_TASK INSTRUCTIONS_
Look below for the lines from the one with "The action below" to the one with "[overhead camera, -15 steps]", and copy exactly those lines, both ends included.

####

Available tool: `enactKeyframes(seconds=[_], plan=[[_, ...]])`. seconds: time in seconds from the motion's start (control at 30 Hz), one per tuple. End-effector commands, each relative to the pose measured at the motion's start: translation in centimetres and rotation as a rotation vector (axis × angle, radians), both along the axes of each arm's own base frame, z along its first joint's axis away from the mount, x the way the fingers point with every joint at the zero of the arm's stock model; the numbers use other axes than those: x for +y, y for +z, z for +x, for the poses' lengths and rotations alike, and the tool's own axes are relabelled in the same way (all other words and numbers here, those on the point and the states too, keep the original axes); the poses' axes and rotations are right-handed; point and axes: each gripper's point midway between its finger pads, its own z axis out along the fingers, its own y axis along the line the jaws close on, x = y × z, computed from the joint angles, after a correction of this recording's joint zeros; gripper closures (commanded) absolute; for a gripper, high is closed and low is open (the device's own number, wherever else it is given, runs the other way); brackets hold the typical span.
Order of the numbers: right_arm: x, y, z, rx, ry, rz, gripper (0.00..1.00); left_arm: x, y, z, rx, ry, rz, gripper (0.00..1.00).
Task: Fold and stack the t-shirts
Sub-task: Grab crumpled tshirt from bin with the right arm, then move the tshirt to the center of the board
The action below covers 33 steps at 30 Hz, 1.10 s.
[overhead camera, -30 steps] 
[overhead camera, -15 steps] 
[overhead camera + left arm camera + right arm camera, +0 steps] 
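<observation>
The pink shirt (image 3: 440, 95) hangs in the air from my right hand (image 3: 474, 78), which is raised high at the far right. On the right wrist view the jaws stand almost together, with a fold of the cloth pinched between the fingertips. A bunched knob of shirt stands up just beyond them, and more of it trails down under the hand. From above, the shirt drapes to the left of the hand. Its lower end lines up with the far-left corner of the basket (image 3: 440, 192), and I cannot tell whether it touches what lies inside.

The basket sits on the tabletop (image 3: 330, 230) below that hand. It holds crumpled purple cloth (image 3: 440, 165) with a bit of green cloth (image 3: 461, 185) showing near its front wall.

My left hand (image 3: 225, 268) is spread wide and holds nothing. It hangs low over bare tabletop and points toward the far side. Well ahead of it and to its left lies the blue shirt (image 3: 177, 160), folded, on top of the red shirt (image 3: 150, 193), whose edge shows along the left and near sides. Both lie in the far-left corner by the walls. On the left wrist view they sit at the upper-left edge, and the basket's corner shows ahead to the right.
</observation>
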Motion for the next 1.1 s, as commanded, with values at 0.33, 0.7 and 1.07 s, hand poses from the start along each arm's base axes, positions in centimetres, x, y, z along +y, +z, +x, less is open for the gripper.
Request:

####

_EXERCISE RESULT_
The action below covers 33 steps at 30 Hz, 1.10 s.
[overhead camera, -30 steps] 
[overhead camera, -15 steps] 

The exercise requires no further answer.